Uno dei punti di forza di questo gioco è sicuramente l’autoironia e la semplicità con il quale si pone al pubblico. Molti dei personaggi presenti all’interno scimmiottano quelli classici dell’epoca con dialoghi scanditi da borbottii incomprensibili (che purtroppo non potremo saltare) e pungenti battute che sfondano molte volte la quarta parete (ma che stancheranno ben presto). Tra questi ad esempio troveremo Rexto Sixtyfourusasto, un dinosauro pixellato appassionato di retrogames, caricatura ed omaggio ai retrogamer di oggi. In cambio di monete, nella sua sala giochi ci permetterà di giocare ad alcuni minigiochi molto simili a qualcosa di già visto in giro qualche tempo fa. Un aspetto interessante e molto gradito di questi minigiochi sarà l’introduzione della modalità multiplayer locale (oramai sparita nella maggior parte dei giochi odierni) dandoci così la possibilità di intrattenerci in appassionanti partite multigiocatore con i nostri amici (magari con quelli di infanzia). Se l’obbiettivo è quello di ricreare quell’atmosfera di ricordi andati, questo gioco ci riesce benissimo!

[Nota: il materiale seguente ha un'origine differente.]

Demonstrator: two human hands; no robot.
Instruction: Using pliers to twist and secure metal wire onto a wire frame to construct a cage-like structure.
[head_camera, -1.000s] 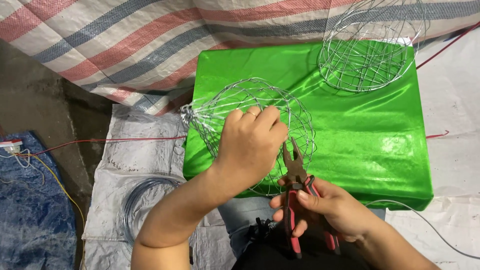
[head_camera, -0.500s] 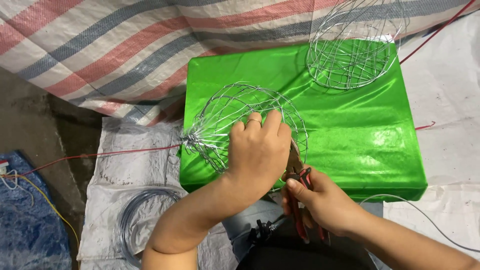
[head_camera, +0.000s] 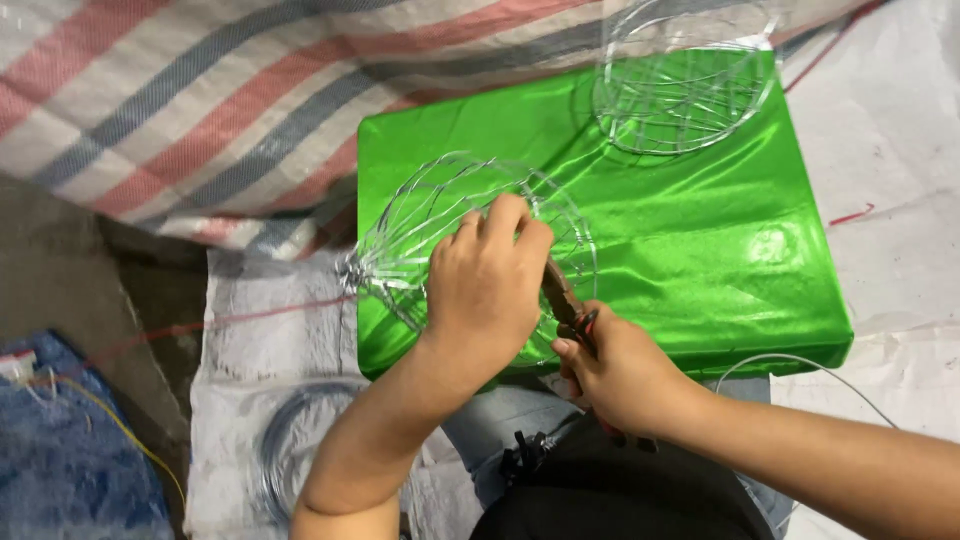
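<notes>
Left hand: my left hand (head_camera: 487, 290) sits on top of the wire basket frame (head_camera: 430, 235), fingers curled down over its wires and closed on them; knuckles face the camera, so I cannot tell what the fingertips pinch underneath.
Right hand: my right hand (head_camera: 620, 365) is just right of the left hand and nearer to me, fist wrapped tight around the handles of the pliers (head_camera: 563, 300).
Pliers: dark metal head with red on the grips, angled up and left from the right fist, the tip going in under the left hand; the tip itself is hidden, so I cannot tell what it bites.
Wire basket frame: thin silver wire, domed, lying on its side on the near left part of the green box (head_camera: 720, 240); its wires gather into a twisted bunch at the left, past the box edge.
Green box: shiny green wrapped surface, centre of the scene, in front of my lap.
Second wire frame: a second wire frame (head_camera: 685, 90) rests at the far right corner of the green box, well apart from both hands.
Floor cover: striped tarp (head_camera: 170, 100) far and left; white woven sack (head_camera: 250, 330) near left, with a coil of wire (head_camera: 290, 450) lying on it beside my left forearm.
Blue cloth: blue cloth (head_camera: 60, 460) at the near left edge.
</notes>
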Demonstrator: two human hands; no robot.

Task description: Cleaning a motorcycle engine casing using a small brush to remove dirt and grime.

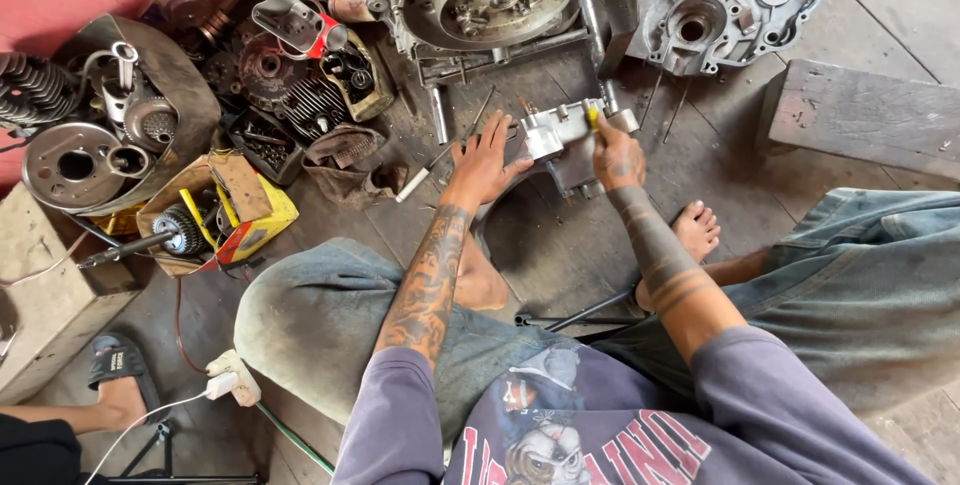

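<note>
Left hand [487, 160] lies open, fingers spread, pressing flat on small metal engine casing [560, 140] just right of it; right hand [617, 157] grips yellow-handled tool [592, 118], closed, touching casing's top.

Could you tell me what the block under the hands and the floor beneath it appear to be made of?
Engine block: probably cast aluminium, judging by its dull, pale silver-grey surface. Floor: wooden planks, worn and dark-stained, with visible seams and grain.

I see a silvery grey engine part [562, 140] on the dark, stained wooden floor [560, 245], a yellow tool handle [592, 118], a yellow box [262, 220], faded blue jeans [330, 315] and a purple shirt [620, 415].
</note>
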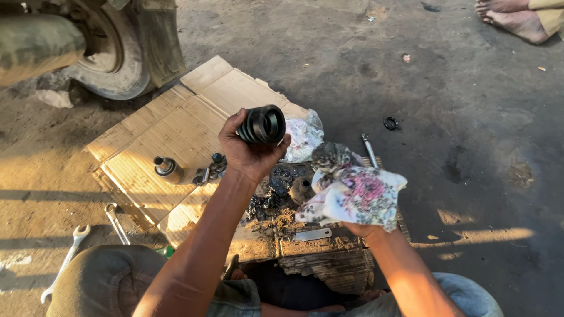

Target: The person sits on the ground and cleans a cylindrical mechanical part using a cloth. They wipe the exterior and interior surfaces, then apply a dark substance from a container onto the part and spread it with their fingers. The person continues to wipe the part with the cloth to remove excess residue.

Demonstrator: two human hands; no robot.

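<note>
My left hand [247, 154] is raised over the cardboard and grips a black ribbed rubber boot [262, 124], its open end facing right. My right hand [359, 228] is mostly hidden under a flowered, grease-stained rag [355, 196] that it holds bunched up to the right of the boot. Below both hands lies a greasy metal joint part [301, 189] amid black grease on the cardboard.
Flattened cardboard [176, 126] covers the dirt ground. On it stand a metal shaft piece [167, 169], small bolts [212, 170] and a crumpled plastic bag [303, 136]. Wrenches [70, 249] lie at left. A vehicle wheel [117, 47] is at top left; another person's bare feet [511, 17] top right.
</note>
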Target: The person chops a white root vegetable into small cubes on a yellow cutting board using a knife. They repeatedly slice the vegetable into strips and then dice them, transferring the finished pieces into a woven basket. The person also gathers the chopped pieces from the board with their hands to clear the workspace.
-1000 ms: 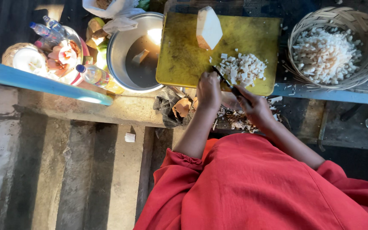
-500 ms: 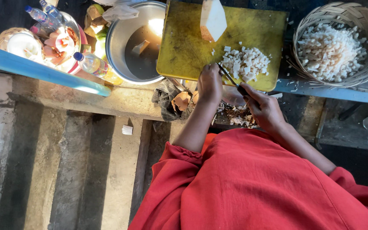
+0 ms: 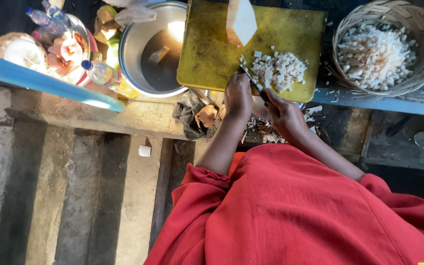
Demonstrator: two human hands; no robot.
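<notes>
**Fingers at the near edge of the yellow board, knife between the hands**

Fingers of the left hand (image 3: pixel 238 95) curl downward, pressed together, knuckles up, at the near edge of the yellow cutting board (image 3: pixel 212 54); what lies under them cannot be told. Right hand (image 3: pixel 284 114) sits just beside, fingers wrapped around the dark handle of a knife (image 3: pixel 256 87). Blade runs up and left from that grip, passing between the two hands toward the board.

Pile of white diced pieces (image 3: pixel 278 71) lies on the board just beyond the fingertips, nearer the right hand, touching or almost touching the blade tip. Larger uncut white block (image 3: pixel 241 20) stands at the far edge of the board, well apart from both hands.

Woven basket (image 3: pixel 420 29) to the right holds more white diced pieces. Metal pot (image 3: pixel 133 44) to the left of the board holds dark liquid with a piece floating. Plastic bottle (image 3: pixel 101 73) lies left of the pot. Brown peel scraps (image 3: pixel 204 117) lie heaped on the surface below the board, beside the left wrist. Red garment (image 3: pixel 295 211) fills the lower view.
</notes>
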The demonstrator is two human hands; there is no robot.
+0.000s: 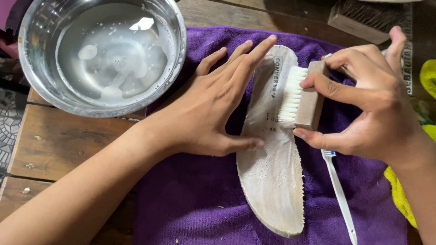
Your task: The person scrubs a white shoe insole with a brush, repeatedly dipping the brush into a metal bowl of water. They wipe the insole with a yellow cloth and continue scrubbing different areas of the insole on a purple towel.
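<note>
Two bare forearms are seen, with no sleeve, glove, watch, bracelet or ring worn on either. The left hand [213,104] is shown with long, slender fingers and short, plainly trimmed nails without polish. The right hand [368,100] is likewise left uncovered, its nails cut short and unpainted, and its knuckles and tendons are clearly marked under the daylight
</note>
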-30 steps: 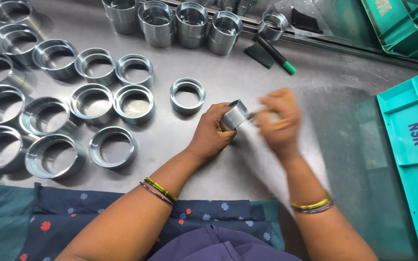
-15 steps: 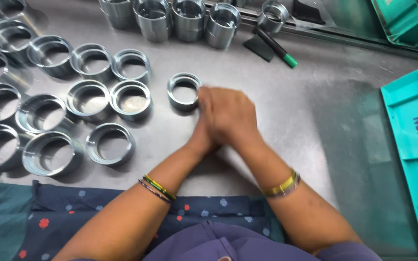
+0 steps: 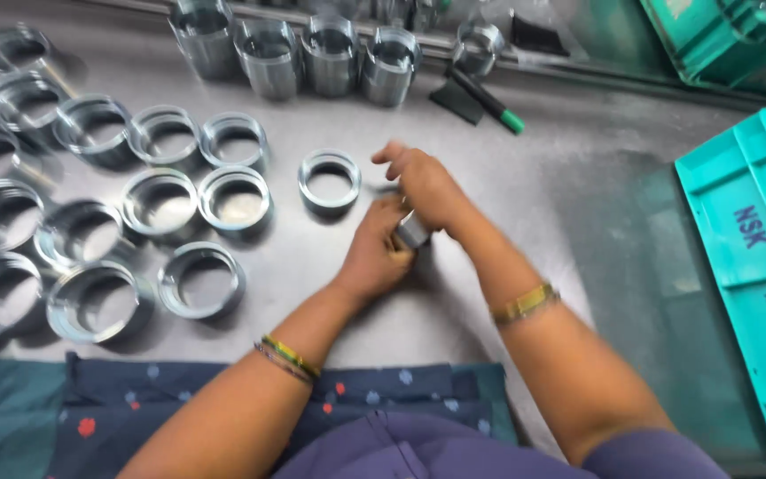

Yooka e Laylee sono i Banjo e Kazooie di questa generazione.

Per concludere

Yooka-Laylee è esattamente quello che si pone di essere. Un completo revival di un epoca oramai andata che rimane comunque attuale nel suo tempo. Se non fosse che con questo suo riadattamento non si portasse dietro anche tanti strascichi tecnici sarebbe un prodotto ineccepibile. Sicuramente ci sono migliorie molto apprezzabili che lo rendono più godibile rispetto ai suoi predecessori, ma tanti problemi rimangono comunque frustranti alla lunga ed intaccano l’esperienza di gioco (anche se non troppo significativamente). Un sistema di controllo altalenante ed una telecamera poco funzionale non aiutano di certo. Questi difetti uniti ad una quasi completa assenza di istruzioni renderanno parecchio lento il nostro cammino nell’apprendere e gestire per bene le meccaniche di gioco. Una volta presa la mano però, procederemo parecchio spediti (forse pure troppo) nei vari mondi. Questi ed i personaggi al loro interno non saranno particolarmente ispirati o caratterizzati, contribuendo sì a far vivere un’esperienza divertente, ma anche poco memorabile rispetto agli altri titoli del genere. Con l’uscita di tutte queste remastered, questo fattore diventa cruciale ora come ora per ritagliarsi la sua fetta in questo mercato contemporaneo. Isolandolo completamente da questi fattori, il titolo in se non è male nella sua costruzione.

Il comparto grafico restituisce colori sgargianti ed una qualità di immagine molto buona nonostante la sua semplicità. Il tutto accompagnato da una colonna sonora decisamente suggestiva e azzeccata. Insomma, il lavoro dietro dei veterani di Rare si fa sentire, e ci porta sotto le mani un prodotto veramente buono ed intrattenitivo. Consigliato come una buona alternativa per le nuove generazioni monche di queste esperienze, così come immancabilmente lo consigliamo a chiunque voglia rispolverare un buon platform vecchio stile e lasciarsi prendere dalla nostalgia senza dover per forza fare un salto in soffitta o ad un mercatino dell’usato per rimediare una Nintendo 64.

Modus Operandi: Questa recensione è stata redatta dopo aver completato la campagna principale e provato tutti i minigiochi disponibili in modalità multigiocatore sulla versione PlayStation 4 del titolo.